L1 latency has not changed compared to the K8, and this is for the best because it contributed to the latter’s good performances. The L2 figure is good news following the "surprise" of the 65 nm version Athlon 64 (Brisbane core) whose latency underwent an increase that was truly detrimental to performances. Luckily, the K10 has been spared and L2 latency reflects more the value that we observed on the Athlon 64 90 nm (Windsor core).
Memory latency has also slightly increased from the presence of L3 cache due to memory access which occurs from the moment when each cache level has not responded positively to a request. To be sure, it takes a little more time to access memory, but we shouldn’t conclude from this that the addition of a cache level slows memory access. It’s even the opposite because the presence of L3 significantly reduces the number of memory accesses.

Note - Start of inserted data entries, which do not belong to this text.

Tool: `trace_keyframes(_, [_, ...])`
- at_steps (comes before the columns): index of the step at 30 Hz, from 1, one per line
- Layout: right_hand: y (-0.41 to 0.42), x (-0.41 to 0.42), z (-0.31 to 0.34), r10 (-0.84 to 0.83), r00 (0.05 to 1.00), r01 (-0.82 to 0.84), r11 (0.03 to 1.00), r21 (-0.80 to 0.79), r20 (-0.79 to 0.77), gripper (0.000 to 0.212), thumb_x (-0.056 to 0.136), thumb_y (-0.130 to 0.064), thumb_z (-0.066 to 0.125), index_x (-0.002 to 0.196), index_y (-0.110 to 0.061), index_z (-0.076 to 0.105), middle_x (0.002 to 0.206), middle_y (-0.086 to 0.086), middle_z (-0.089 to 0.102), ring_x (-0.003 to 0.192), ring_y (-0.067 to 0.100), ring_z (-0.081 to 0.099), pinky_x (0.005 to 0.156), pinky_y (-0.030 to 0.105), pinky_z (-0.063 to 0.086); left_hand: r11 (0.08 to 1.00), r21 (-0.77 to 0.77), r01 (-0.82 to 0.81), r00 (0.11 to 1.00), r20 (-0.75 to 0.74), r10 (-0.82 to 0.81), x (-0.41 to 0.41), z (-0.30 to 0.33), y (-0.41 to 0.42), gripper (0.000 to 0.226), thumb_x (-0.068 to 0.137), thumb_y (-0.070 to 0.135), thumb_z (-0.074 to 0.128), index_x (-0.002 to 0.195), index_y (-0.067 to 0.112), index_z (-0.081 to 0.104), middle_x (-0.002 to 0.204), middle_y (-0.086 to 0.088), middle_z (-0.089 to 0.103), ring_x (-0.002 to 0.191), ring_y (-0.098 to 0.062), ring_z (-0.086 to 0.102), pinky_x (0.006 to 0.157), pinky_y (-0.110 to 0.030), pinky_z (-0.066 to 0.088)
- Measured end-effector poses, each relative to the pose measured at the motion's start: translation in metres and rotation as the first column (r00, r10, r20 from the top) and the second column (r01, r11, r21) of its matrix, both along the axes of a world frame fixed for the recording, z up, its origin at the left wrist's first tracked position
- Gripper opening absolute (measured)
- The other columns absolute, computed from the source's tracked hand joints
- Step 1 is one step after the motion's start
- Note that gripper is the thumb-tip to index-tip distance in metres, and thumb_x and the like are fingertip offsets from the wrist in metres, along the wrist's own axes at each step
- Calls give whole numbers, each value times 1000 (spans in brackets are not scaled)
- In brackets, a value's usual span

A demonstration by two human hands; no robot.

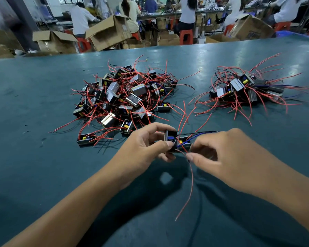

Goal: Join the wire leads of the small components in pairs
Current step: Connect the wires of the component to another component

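My left hand (146,145) grips a small black boxed component (171,139) above the green table, thumb on its front. A second component (185,142) sits just behind it, partly hidden. My right hand (221,154) pinches a red wire lead (190,184) close to the components; the lead hangs down toward me with a bare tip. Blue and black leads (200,134) run right from the components over my right hand. Other red leads rise behind them.
A large heap of components with red and black leads (125,97) lies at centre left. A smaller heap (243,90) lies at right. One component (86,139) lies loose near my left hand. Beyond the green table (43,175) are cardboard boxes and seated people.
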State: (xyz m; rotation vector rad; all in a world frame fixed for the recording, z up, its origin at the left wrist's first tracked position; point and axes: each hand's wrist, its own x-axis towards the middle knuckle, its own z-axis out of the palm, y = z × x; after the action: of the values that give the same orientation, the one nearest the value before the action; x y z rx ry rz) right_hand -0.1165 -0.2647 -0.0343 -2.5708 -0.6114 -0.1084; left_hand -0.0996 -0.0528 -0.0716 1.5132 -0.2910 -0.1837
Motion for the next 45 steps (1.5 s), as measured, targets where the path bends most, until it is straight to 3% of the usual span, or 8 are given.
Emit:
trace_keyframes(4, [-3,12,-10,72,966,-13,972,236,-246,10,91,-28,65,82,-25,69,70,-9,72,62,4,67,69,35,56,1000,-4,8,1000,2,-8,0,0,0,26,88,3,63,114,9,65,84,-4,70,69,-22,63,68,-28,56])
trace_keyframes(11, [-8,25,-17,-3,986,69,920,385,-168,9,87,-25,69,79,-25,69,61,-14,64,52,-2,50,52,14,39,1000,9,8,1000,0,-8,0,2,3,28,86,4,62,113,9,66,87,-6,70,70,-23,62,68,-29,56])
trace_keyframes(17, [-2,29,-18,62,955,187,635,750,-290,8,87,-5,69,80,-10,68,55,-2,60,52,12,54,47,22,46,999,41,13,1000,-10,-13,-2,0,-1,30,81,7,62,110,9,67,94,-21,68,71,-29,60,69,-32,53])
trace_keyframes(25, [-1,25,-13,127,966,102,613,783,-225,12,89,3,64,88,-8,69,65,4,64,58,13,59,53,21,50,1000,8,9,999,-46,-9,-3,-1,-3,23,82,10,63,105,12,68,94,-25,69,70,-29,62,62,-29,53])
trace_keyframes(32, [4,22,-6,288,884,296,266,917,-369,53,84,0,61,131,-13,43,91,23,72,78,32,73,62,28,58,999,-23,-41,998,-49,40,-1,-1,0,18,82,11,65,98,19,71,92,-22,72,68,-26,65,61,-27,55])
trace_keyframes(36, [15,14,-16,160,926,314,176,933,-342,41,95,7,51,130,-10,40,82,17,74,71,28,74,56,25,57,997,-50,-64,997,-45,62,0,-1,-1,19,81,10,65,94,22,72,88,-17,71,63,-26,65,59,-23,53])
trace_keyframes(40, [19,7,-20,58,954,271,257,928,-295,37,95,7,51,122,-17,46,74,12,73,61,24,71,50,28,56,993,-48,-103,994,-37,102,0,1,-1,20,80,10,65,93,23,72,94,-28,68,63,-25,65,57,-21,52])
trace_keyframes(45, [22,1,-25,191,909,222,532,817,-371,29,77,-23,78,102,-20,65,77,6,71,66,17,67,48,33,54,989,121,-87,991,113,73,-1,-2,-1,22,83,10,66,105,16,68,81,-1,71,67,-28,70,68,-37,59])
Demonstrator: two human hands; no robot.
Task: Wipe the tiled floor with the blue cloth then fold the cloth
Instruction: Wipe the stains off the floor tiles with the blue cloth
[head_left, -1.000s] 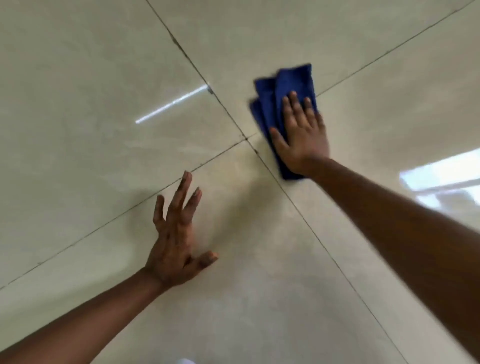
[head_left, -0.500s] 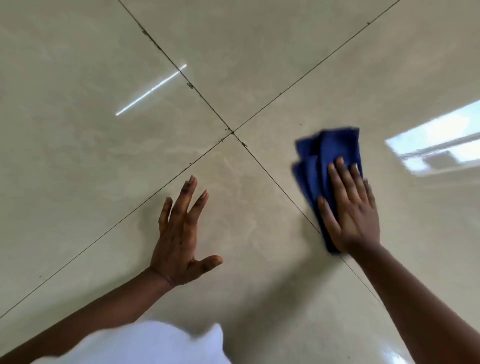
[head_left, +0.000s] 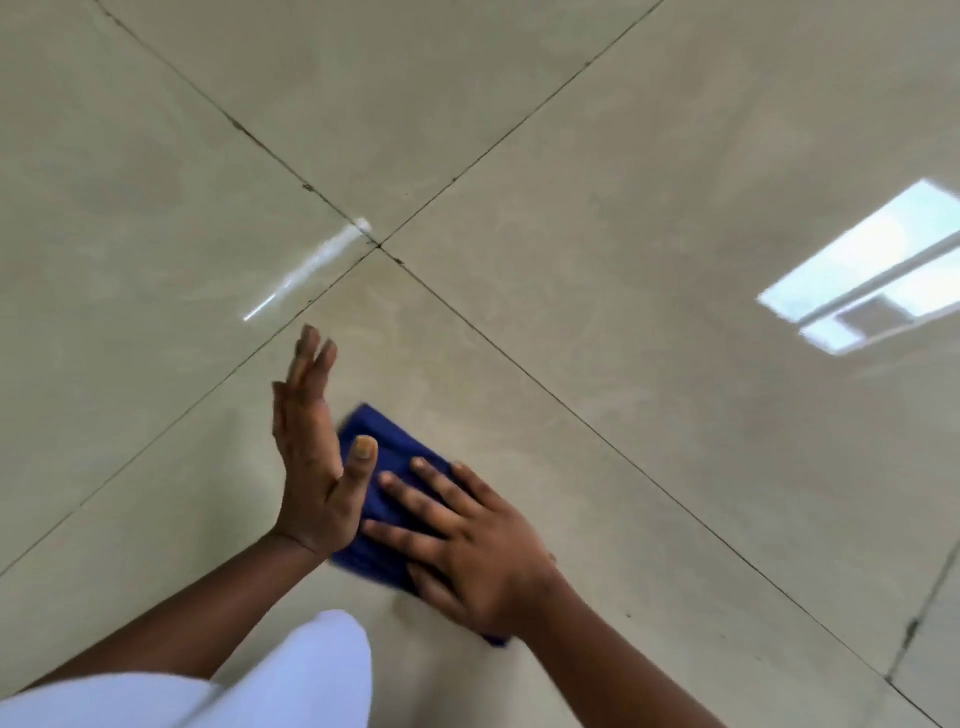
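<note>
The blue cloth (head_left: 390, 462) lies bunched on the glossy beige tiled floor (head_left: 597, 322), just below the meeting point of four tiles. My right hand (head_left: 467, 540) presses flat on the cloth with fingers spread and straight, covering most of it. My left hand (head_left: 317, 457) is raised off the floor on its edge, fingers straight, right beside the cloth's left side; its thumb overlaps the cloth in the view. Part of the cloth is hidden under both hands.
Dark grout lines (head_left: 519, 364) cross at the centre. A bright window reflection (head_left: 872, 275) shines on the right tile. My white clothing (head_left: 270, 680) fills the bottom left. Another grout joint (head_left: 919, 613) runs at the right edge.
My right hand has swept the cloth from the right tile toward me and leftward, up against my left hand. My left hand has lifted off the floor onto its edge.
</note>
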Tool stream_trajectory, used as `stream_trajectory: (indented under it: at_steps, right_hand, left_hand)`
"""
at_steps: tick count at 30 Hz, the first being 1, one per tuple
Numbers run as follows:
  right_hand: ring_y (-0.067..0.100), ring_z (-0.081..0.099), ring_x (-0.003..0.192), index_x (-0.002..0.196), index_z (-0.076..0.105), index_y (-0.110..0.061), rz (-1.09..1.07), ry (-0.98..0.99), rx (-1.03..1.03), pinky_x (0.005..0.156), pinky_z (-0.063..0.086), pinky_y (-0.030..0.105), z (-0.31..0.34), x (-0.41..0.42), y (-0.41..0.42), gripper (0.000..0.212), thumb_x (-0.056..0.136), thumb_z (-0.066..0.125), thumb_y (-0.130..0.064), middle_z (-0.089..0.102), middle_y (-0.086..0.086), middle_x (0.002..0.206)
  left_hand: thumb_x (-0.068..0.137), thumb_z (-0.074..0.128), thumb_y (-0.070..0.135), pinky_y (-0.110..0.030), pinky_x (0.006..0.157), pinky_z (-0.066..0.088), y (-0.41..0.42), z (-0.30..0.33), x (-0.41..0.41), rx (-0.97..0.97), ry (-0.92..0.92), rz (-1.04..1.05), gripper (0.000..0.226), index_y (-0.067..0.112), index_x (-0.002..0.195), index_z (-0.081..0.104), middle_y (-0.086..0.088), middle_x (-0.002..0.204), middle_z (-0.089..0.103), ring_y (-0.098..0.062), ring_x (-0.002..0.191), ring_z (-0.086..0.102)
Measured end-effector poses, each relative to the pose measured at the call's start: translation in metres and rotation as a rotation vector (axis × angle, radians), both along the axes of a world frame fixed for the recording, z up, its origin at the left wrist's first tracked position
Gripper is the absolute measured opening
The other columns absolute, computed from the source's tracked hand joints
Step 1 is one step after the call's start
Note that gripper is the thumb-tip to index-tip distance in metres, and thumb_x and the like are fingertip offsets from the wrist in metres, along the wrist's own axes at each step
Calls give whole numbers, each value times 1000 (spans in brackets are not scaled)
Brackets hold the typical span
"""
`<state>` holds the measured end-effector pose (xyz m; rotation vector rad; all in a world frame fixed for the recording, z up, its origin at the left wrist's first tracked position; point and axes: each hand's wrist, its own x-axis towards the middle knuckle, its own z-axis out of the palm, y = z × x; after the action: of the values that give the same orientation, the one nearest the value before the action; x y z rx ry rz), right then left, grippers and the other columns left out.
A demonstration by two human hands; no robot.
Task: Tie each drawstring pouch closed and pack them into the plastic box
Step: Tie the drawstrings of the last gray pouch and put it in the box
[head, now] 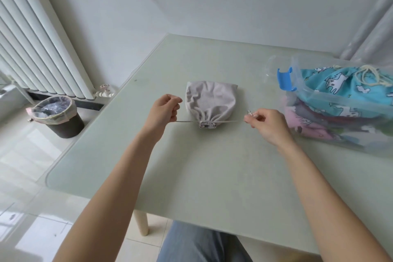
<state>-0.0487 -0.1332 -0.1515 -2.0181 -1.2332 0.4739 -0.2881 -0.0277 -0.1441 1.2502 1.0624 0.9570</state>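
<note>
A grey drawstring pouch (210,102) lies on the pale green table (212,176), its gathered mouth facing me. Its drawstring (185,121) runs taut out of both sides of the mouth. My left hand (163,110) grips the left end of the string. My right hand (265,125) pinches the right end. The clear plastic box (319,100) with a blue clip stands at the right, holding a turquoise patterned pouch (348,89) on top of pink and other pouches.
The box's clear lid (276,68) stands behind it. A bin with a liner (57,116) sits on the floor left of the table, below a white radiator (32,38). My knee (202,244) shows at the table's near edge.
</note>
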Motion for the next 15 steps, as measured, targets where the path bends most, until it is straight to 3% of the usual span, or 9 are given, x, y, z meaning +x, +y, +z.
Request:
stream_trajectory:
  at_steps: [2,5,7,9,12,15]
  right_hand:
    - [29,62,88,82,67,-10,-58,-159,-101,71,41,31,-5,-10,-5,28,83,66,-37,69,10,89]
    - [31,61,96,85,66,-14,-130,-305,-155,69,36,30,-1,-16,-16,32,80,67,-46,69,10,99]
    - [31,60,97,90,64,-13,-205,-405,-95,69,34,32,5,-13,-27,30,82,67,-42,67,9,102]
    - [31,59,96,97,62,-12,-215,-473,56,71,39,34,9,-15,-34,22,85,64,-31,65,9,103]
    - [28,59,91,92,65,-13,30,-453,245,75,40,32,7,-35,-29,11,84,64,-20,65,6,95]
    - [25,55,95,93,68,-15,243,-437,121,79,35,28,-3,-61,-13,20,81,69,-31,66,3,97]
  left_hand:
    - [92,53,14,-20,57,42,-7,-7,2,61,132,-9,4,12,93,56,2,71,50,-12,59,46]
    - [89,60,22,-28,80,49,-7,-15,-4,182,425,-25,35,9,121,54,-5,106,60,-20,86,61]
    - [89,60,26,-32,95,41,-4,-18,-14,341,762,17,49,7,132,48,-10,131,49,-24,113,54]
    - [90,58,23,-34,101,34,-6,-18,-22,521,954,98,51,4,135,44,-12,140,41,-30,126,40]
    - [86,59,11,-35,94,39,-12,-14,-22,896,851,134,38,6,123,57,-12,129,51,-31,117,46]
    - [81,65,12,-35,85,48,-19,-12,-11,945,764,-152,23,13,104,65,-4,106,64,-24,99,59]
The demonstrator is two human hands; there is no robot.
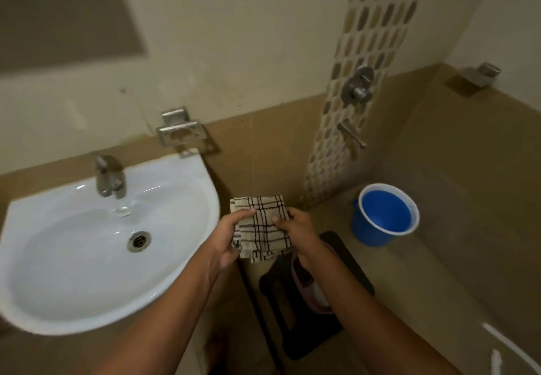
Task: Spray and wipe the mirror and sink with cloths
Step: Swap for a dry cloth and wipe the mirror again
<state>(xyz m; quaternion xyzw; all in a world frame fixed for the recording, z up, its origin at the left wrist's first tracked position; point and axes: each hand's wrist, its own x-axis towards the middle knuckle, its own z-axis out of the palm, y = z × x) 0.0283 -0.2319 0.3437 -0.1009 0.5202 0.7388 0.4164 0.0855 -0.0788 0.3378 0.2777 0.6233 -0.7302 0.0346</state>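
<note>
A folded beige cloth with dark checked lines is held in both hands to the right of the sink. My left hand grips its left edge, thumb on top. My right hand pinches its right edge. The white wall-mounted sink fills the lower left, with a metal tap at its back and a steel drain in the basin. The corner of the mirror shows at the top left. No spray bottle is in view.
A steel soap holder hangs on the wall behind the sink. A shower valve and lever tap sit on the mosaic strip. On the floor stand a blue bucket and a black stool with a pinkish object on it.
</note>
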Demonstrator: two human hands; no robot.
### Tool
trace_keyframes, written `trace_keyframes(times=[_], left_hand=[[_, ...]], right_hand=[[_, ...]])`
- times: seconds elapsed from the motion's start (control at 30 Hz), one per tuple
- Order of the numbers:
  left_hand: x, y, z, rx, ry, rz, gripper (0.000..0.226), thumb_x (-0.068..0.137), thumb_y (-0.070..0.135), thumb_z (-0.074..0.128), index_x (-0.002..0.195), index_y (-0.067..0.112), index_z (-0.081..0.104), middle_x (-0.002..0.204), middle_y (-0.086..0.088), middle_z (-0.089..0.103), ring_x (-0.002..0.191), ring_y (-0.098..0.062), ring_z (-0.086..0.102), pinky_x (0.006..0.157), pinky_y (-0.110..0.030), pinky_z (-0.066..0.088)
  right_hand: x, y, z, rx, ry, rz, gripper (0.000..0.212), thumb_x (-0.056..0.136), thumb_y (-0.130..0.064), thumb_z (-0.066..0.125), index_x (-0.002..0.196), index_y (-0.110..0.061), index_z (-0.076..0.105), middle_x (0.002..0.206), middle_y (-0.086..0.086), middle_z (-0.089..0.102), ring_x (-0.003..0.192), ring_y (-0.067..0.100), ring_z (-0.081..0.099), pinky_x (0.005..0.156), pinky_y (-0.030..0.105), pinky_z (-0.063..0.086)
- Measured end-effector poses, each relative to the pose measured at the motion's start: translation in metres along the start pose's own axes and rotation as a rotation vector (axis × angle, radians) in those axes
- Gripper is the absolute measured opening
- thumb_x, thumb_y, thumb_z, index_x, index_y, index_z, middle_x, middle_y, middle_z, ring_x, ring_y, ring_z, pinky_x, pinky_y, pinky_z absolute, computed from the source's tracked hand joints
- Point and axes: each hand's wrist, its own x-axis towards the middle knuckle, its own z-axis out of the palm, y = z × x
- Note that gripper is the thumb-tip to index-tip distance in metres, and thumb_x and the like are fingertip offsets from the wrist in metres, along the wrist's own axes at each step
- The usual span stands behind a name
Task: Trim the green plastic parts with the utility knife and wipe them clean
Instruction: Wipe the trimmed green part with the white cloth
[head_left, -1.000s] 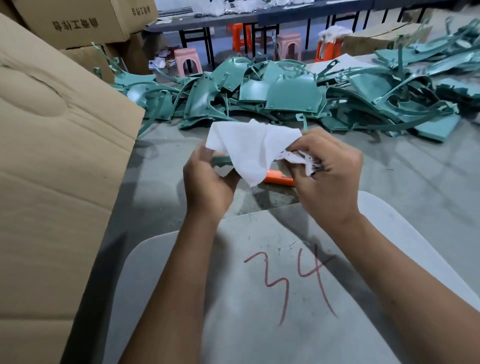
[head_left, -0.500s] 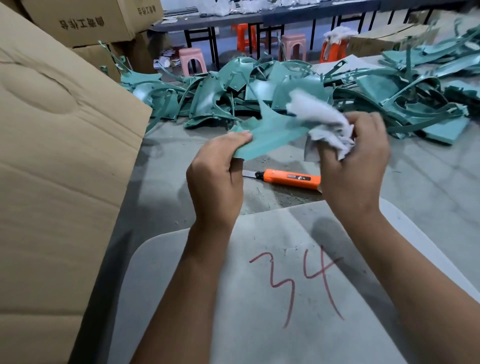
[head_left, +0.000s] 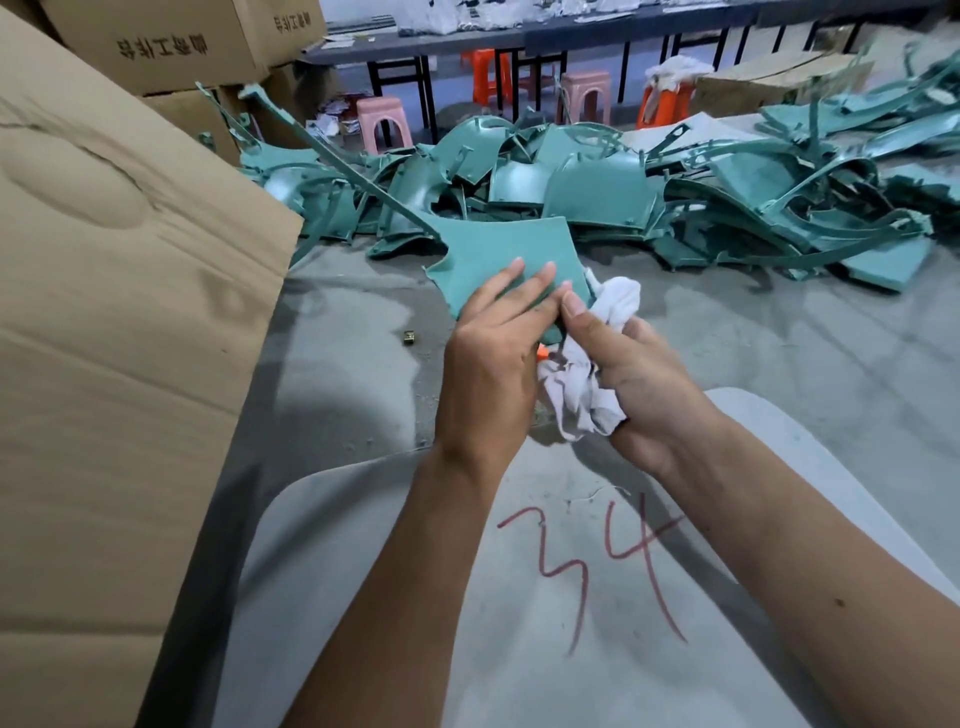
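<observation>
Green part (head_left: 511, 254) now lowered and turned flat-side up since half a second ago, held above the desk (head_left: 343, 332) before the pile (head_left: 597, 192); left hand (head_left: 491, 358) gripping its near edge, fingers spread on top; right hand (head_left: 631, 379) closed round the white rag (head_left: 582, 400), thumb on the part's corner; knife (head_left: 542, 354) nearly hidden below; wiping probably under way.

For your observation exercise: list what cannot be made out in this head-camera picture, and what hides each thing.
1. Utility knife: only an orange sliver shows; the left hand and white cloth cover the rest.
2. Underside of the held green part: faces away from the camera.
3. Small object on the floor: too small to identify.
4. Cardboard box: cut off by the left edge.
</observation>
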Motion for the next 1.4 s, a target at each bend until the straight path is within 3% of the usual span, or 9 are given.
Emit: trace_keyframes(times=[0.13,0.27,0.37,0.7,0.87,0.93,1.03,1.2,1.4], left_hand=[[0.001,-0.006,0.001,-0.059,0.028,0.051,0.029,0.097,-0.002,0.050,0.117,-0.005,0.072,0.124,-0.015,0.070,0.126,-0.032,0.061,0.107,-0.044,0.049],[0.002,-0.008,0.000,-0.127,0.034,0.060,0.029,0.092,-0.013,0.058,0.115,-0.003,0.073,0.120,-0.012,0.072,0.123,-0.028,0.064,0.106,-0.041,0.050],[0.002,-0.008,0.001,-0.170,0.054,0.088,0.028,0.093,-0.012,0.057,0.113,-0.003,0.074,0.118,-0.012,0.073,0.120,-0.027,0.065,0.104,-0.041,0.051],[-0.001,0.014,0.017,-0.418,-0.076,0.023,0.041,0.079,-0.026,0.057,0.106,-0.003,0.077,0.112,-0.012,0.075,0.116,-0.024,0.068,0.103,-0.042,0.052],[-0.001,0.026,0.015,-0.754,-0.182,-0.204,0.031,0.082,-0.026,0.060,0.107,-0.013,0.072,0.114,-0.021,0.073,0.117,-0.028,0.068,0.108,-0.041,0.050],[0.002,0.029,0.012,-0.869,-0.153,-0.263,0.024,0.082,-0.024,0.062,0.104,-0.019,0.069,0.111,-0.028,0.071,0.112,-0.031,0.069,0.102,-0.032,0.052],[0.006,0.030,0.013,-0.913,-0.053,-0.296,0.029,0.076,-0.031,0.061,0.103,-0.021,0.067,0.111,-0.029,0.069,0.117,-0.035,0.065,0.103,-0.032,0.051],[0.002,0.021,0.013,-1.035,0.084,-0.481,0.031,0.081,-0.020,0.068,0.103,0.000,0.073,0.103,-0.006,0.077,0.102,-0.018,0.072,0.092,-0.028,0.055],[0.007,0.010,-0.005,-1.212,-0.068,-0.456,0.027,0.079,-0.005,0.072,0.092,0.017,0.082,0.104,-0.003,0.078,0.106,-0.021,0.071,0.103,-0.039,0.052]], right_hand=[[0.000,-0.010,-0.002,0.024,-0.020,0.090,0.029,0.098,-0.019,0.063,0.125,-0.007,0.060,0.106,0.011,0.068,0.094,0.022,0.068,0.084,0.034,0.059],[0.002,-0.021,-0.007,0.101,-0.018,0.188,0.039,0.098,-0.026,0.058,0.130,-0.004,0.060,0.114,0.010,0.071,0.099,0.020,0.070,0.103,0.036,0.053],[0.003,-0.024,-0.009,0.212,-0.026,0.203,0.036,0.093,-0.018,0.061,0.124,-0.001,0.058,0.102,0.010,0.072,0.091,0.018,0.073,0.081,0.031,0.062],[0.015,-0.043,-0.027,0.125,0.271,0.126,0.042,0.107,-0.035,0.048,0.113,0.005,0.060,0.093,0.018,0.073,0.068,0.023,0.074,0.057,0.037,0.064],[0.024,-0.051,-0.045,-0.153,0.774,-0.388,0.021,0.102,-0.020,0.066,0.102,-0.003,0.053,0.069,0.001,0.069,0.053,0.008,0.065,0.050,0.029,0.056],[0.028,-0.057,-0.051,-0.290,0.842,-0.618,0.021,0.102,-0.018,0.065,0.112,-0.007,0.050,0.084,0.001,0.068,0.064,0.005,0.063,0.061,0.026,0.053],[0.020,-0.052,-0.049,-0.432,0.624,-0.879,0.043,0.103,-0.035,0.060,0.130,-0.004,0.047,0.110,0.009,0.066,0.088,0.012,0.064,0.076,0.035,0.055],[0.012,-0.029,-0.034,-1.382,0.071,-1.256,0.056,0.108,-0.049,0.027,0.115,-0.011,0.068,0.113,0.008,0.065,0.108,0.028,0.056,0.097,0.035,0.037],[0.016,-0.041,-0.041,-1.400,0.249,-1.359,0.056,0.109,-0.041,0.022,0.100,-0.007,0.066,0.099,0.005,0.060,0.095,0.028,0.049,0.091,0.031,0.033]])
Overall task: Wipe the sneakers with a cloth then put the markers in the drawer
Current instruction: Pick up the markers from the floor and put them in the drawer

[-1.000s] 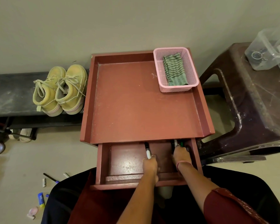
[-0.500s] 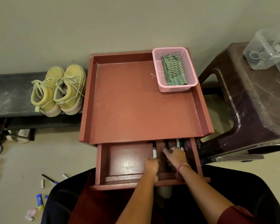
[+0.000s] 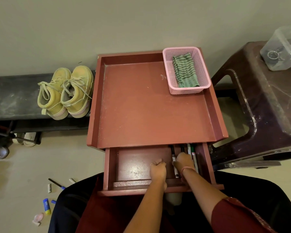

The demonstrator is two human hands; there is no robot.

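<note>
Open drawer [image 3: 111,167] of the red desk [image 3: 141,105]. Left hand [image 3: 157,169], fingers curled, holds nothing visible, resting on the drawer floor. Right hand [image 3: 183,161] lies over the markers [image 3: 194,157] grouped at the drawer's right side; whether it grips one cannot be told. Green striped cloth [image 3: 185,71] in the pink basket [image 3: 168,71], desk's far right corner. Sneakers [image 3: 65,93] on the bench [image 3: 12,96] beside the desk's left edge.
</note>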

 Finally, note that the K10’s L3 latency is expressed in processor cycles. This cache is dependent on the memory controller’s "power plane", which means that it doesn’t function at the processor’s frequency but at that of the memory controller’s (between 200 and 400 MHz less than the core). In the end, we might think that the L3’s higher latency could represent the intention of reducing cache thermal dissipation. To properly understand the relationship between latency and thermal dissipation, we need to take a closer look at the mechanisms which govern cache.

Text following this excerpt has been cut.